CMTRA : Votre fonction au sein du Conseil supérieur de la langue française est de traiter avec une préoccupation égale les langues de France. Pouvez-vous nous expliquer cette évolution des positions des institutions françaises ?
Bernard CERQUIGLINI : Le Premier Ministre préside un Conseil supérieur de la langue française, il l'a installé le 16 novembre 1999 en donnant quelques directions de travail. En particulier, il a demandé de réfléchir aux rapports entre la langue française et les langues de France, dans le cadre d'un dialogue harmonieux entre d'une part la langue de la République, la langue de la citoyenneté, de la Nation et les langues autres, légitimement parlées en France. Dans l'exposition, si nous ne citons pas les langues de France, nous rappelons constamment que le français est varié et légitimement varié et d'autre part que les francophones sont en général bilingues.
CMTRA : On parle de langues "minorisées", "minoritaires". Quelle est l'histoire de cette terminologie ?
B.C. : Cette terminologie provient de la Charte européenne des langues régionales et minoritaires qui s'occupe de ce qu'elle appelle les langues régionales, liées à un territoire (le breton, le basque). Mais, dit la Charte, il convient de protéger également - "accessoirement et secondairement" selon les termes employés - des langues "sans territoire", qu'elle appelle aussi "minoritaires".
Ceci ne nous convient pas, me semble-t-il. D'abord pour des raisons de principe, car toutes les langues ont même dignité et méritent d'être protégées également et, deuxièmement parce que les langues dites minoritaires sont très importantes en France. Parmi les langues les plus parlées, après le français, vient le créole, peut-être plus parlé encore en Ile de France qu'aux Antilles, ensuite sans doute le berbère, l'arabe dialectal En fait les langues les plus importantes en France, outre le français, sont des langues sans territoire.
Personnellement, je dirai qu'il y a une langue majoritaire en France, quantitativement et que toutes les autres sont minoritaires, qu'elles soient liées à un territoire ou pas. D'ailleurs je n'aime pas dire qu'une langue est liée à un territoire, elle est liée provisoirement à un territoire, mais on peut parler corse à Paris, breton à Lyon.

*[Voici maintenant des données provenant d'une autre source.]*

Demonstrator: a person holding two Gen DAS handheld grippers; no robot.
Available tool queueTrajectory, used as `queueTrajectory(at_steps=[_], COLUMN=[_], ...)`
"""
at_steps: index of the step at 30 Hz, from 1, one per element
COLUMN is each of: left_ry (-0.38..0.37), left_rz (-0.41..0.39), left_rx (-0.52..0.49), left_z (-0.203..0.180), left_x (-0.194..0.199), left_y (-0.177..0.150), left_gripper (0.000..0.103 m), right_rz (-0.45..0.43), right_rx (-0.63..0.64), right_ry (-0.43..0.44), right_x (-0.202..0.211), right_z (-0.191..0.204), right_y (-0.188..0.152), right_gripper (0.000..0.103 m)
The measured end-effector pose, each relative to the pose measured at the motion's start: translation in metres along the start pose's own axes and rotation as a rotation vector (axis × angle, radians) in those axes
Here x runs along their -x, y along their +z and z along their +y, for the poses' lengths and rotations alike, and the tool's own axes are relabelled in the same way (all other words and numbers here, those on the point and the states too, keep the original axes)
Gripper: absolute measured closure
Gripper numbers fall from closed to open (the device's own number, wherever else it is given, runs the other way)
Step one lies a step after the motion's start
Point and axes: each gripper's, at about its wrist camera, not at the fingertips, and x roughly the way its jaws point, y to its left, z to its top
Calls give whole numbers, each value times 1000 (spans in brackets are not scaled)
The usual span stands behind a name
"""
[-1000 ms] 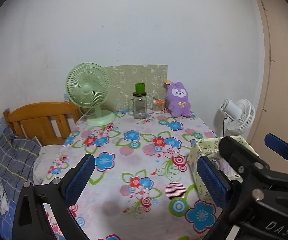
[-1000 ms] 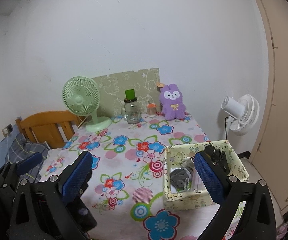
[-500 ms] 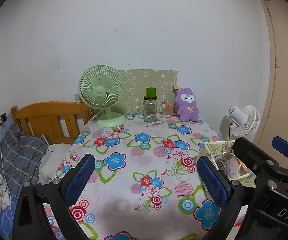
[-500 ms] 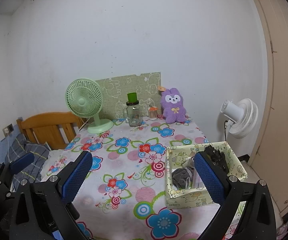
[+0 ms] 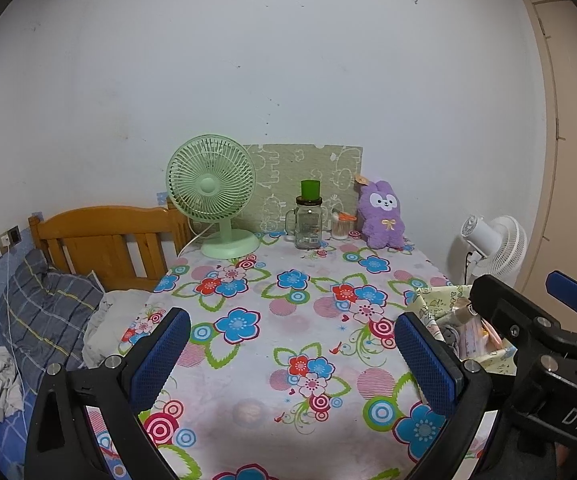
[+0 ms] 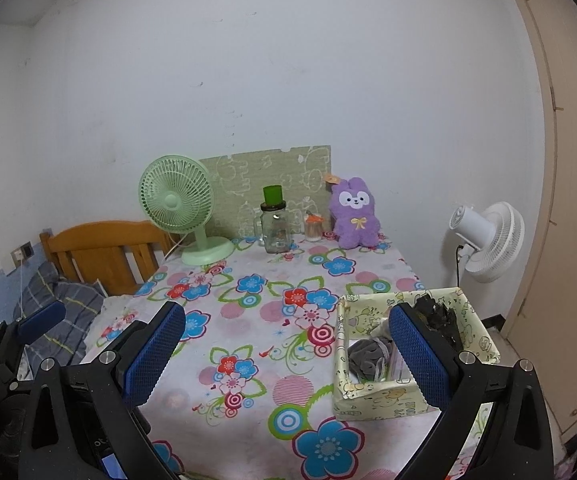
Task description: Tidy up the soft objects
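A purple plush rabbit [image 5: 382, 216] [image 6: 354, 214] sits upright at the far edge of the flowered table [image 5: 288, 320] [image 6: 248, 320]. A pale yellow fabric box [image 6: 380, 398] stands at the table's near right, holding grey and dark soft items [image 6: 366, 358]; in the left wrist view the box [image 5: 428, 304] is partly hidden behind the right gripper. My left gripper [image 5: 292, 356] is open and empty above the near table edge. My right gripper [image 6: 286, 354] is open and empty, its right finger [image 6: 420, 352] in front of the box.
A green desk fan [image 5: 212, 200] [image 6: 180, 208], a glass jar with a green cup on it [image 5: 308, 218] [image 6: 274, 220] and a small glass [image 5: 342, 226] stand along the back. A wooden headboard [image 5: 104, 240] and bedding lie left; a white fan [image 6: 488, 240] stands right.
Both grippers have pulled back and risen a little from the table; more wall shows and the objects look farther away. Both stay open and empty.
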Motion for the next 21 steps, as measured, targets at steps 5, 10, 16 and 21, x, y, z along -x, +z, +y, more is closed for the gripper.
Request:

CMTRA : Quelles problématiques se sont dégagées du traitement local de ces questions en Belgique, au Canada et au Sénégal ?
B.C. : Ce qui m'a frappé, en participant aux réunions et aux discussions, c'est l'idée d'un français d'égale dignité. La norme française avait tendance à être généralisée dans la francophonie ; or il y a maintenant une reconnaissance de la diversité et de la dignité, au-delà de l'unité du français qui fait qu'on peut se parler et se comprendre.
CMTRA : Qui sont les acteurs des langues régionales en France aujourd'hui ?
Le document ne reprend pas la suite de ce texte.